Snopes.com reached about the same conclusion that I did on March 1. Simply stated, operations like Amazon.com are kicking the crap out of brick and mortar retailers. Furthermore, the decline in revenues was mostly attributable to the sale of their pharmacy division to CVS. The big negative was not revenues but profitability.
The hate group's leader, Tim Wildmon, has never really worked anywhere. His business acumen is on par with a geranium. Walker Wildmon, Tim's son, isn't terribly swift either. Without providing any facts, he concludes:
“All the facts lead to the conclusion that the boycott is having a certain impact,” says AFA spokesman Walker Wildmon. “Their stocks are down 35 percent over the past 12 months, and while other retailers might be down, Target's drop is more than other retailers such as Walmart or Costco.”Facts? what facts? Any time someone refers to “stocks” (plural) you know that you are dealing with a rube. With respect to equities the plural of stock is, well, stock. The price of Target shares (that's the plural form) is based upon earnings, past and anticipated. Costco is not in the same sector. However Target shares are priced at 13.15 times 2020 estimates. Walmart shares are priced at a comparable 13.75 times 2020 estimates.
Target is a $70 billion dollar company. Just doing the math, it's unlikely that AFA's boycott would affect revenues. Based on average retail loyalty fewer than 5% of the signers of AFA's boycott pledge are likely to be Target customers (and that is extremely generous) and a certain percentage of those are going to buy something from target if the price is right. What do those people actually spend each year at Target? Assuming 4% of the 1.2 million (allowing for people who don't honor the pledge), that amounts to 48,000 consumers. To have a material effect (say $.5 billion in revenues) they would have to be spending an average of $10,400/year and that's just not remotely realistic.
But there is a far more credible rationale. All of Target's executives have stock options. Were Target's policy an impediment to the value of those options, the policy would be changed faster than you can say LGBT. That is a virtual certainty.
UPDATE: Since posting this piece some additional facts have come to my attention which seem to add verification to The Amazon Effect.
Payless, the shoe store chain is expected to file for bankruptcy next week. Worse yet, it looks like Sears will follow suit at some point this year. Management is questioning whether they are still a “going concern” (an operation not operated with the potential for liquidation). JC Penney, Macy's KMart and other retailers have announced that they are closing stores. Overall about 3,500 stores are expected to close in the first half of 2017.
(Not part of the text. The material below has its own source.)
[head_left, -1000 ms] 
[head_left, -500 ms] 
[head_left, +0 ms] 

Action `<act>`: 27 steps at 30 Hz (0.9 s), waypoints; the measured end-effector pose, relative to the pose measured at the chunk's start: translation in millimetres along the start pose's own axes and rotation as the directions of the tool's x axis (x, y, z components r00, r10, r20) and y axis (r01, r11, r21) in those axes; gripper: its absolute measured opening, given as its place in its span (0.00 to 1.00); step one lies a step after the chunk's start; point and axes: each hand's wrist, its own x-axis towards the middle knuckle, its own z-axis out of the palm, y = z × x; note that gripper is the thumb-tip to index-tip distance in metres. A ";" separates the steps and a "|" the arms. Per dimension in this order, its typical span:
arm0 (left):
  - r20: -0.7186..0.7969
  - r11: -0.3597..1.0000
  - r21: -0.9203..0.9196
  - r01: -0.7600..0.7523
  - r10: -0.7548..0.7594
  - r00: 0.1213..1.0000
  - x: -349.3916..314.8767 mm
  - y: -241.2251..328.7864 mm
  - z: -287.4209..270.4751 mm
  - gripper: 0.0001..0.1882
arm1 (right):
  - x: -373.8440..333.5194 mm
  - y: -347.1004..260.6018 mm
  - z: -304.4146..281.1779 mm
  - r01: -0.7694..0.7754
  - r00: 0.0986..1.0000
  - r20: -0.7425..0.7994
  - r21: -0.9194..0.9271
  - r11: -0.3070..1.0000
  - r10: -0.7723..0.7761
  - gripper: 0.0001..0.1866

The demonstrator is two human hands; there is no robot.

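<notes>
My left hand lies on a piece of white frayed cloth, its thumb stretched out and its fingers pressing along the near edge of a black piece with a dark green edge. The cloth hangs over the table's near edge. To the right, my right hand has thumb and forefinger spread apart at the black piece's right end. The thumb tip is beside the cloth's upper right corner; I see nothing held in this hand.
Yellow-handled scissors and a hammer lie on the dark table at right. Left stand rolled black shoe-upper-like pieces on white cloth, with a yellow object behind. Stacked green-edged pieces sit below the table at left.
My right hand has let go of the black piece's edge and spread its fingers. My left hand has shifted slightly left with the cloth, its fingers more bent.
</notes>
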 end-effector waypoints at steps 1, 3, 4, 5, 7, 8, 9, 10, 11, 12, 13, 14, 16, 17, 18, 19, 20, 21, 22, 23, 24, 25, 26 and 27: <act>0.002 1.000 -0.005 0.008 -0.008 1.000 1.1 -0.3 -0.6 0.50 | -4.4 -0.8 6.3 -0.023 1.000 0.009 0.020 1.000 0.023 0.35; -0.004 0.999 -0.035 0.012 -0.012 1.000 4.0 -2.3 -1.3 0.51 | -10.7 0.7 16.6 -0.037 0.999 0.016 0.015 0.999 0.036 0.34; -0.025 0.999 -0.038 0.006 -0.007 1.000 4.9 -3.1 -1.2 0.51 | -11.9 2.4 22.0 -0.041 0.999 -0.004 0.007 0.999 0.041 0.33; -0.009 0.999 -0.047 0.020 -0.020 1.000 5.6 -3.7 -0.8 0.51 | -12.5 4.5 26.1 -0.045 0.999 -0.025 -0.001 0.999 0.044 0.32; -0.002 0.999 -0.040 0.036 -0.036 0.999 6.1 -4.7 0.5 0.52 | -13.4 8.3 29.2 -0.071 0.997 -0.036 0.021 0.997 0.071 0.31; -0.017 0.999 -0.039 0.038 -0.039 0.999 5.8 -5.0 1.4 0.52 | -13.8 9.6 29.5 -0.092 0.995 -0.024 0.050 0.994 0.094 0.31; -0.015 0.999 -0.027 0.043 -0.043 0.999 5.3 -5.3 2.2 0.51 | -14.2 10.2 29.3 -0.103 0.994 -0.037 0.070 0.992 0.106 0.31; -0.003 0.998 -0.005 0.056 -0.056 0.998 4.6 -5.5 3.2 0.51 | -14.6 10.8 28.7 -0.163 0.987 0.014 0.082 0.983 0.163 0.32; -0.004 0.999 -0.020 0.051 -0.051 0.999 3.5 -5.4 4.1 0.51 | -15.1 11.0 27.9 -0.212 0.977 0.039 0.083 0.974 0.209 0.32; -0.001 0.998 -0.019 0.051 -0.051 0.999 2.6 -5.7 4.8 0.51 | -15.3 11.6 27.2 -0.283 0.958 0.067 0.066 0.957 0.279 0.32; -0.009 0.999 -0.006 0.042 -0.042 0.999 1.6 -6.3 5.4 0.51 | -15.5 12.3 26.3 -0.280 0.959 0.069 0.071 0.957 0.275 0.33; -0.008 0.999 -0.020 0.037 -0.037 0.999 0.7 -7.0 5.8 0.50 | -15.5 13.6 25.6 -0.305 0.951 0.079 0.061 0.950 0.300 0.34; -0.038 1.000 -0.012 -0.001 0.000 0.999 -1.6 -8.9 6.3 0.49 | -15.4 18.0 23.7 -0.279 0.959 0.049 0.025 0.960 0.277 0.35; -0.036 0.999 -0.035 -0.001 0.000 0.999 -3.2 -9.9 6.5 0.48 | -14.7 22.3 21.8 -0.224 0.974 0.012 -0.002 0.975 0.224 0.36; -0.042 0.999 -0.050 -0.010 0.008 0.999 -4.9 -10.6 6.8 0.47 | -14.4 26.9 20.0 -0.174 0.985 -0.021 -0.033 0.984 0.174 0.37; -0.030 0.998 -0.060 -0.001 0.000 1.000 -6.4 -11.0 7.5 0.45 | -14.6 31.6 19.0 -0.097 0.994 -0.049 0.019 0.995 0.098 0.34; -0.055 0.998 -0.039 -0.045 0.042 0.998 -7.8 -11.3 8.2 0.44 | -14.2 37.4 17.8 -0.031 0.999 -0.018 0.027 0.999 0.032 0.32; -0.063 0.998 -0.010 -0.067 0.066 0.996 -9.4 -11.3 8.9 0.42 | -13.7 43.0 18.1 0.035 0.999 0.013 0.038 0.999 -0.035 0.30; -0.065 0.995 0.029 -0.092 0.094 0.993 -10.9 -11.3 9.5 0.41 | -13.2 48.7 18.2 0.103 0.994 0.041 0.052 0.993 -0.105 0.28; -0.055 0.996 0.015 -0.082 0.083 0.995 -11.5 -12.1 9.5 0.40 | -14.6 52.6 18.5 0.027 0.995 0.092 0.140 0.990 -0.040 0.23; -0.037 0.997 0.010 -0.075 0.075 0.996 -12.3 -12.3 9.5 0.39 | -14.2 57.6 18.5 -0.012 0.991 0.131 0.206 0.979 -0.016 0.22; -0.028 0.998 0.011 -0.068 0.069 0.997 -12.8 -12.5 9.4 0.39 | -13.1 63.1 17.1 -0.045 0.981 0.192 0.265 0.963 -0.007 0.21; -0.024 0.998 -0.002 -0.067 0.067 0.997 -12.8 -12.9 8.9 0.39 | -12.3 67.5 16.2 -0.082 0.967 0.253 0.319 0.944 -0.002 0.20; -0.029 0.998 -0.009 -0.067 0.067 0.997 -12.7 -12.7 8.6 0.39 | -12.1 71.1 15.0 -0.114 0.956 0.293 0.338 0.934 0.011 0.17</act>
Off topic, weighing in on the economy:Personally, I think that we are in deep shit. Credit card delinquencies are at 2.34% — the highest in three years. Lease delinquencies reported by commercial banks are the highest in over four years. People are paying their mortgages which makes sense because of all the write-offs over the last few years and banks tightening requirements including the elimination of “no-doc” mortgages. However farmland loans are at the highest default rate in three years. Commercial and industrial loans (“C&I”) are at their highest delinquency rate in five years.
It gets even worse when you look at charge-offs. Credit card charge-offs for example are at a whopping 3.56%, the highest they have been since the first quarter of 2013. I hope that I am wrong but I think that the turds are going to hit the turbines. On the other hand, Amazon shares are selling at a 175 PE ratio which means that institutional investors have far more confidence in the economy than I do and they are the professionals.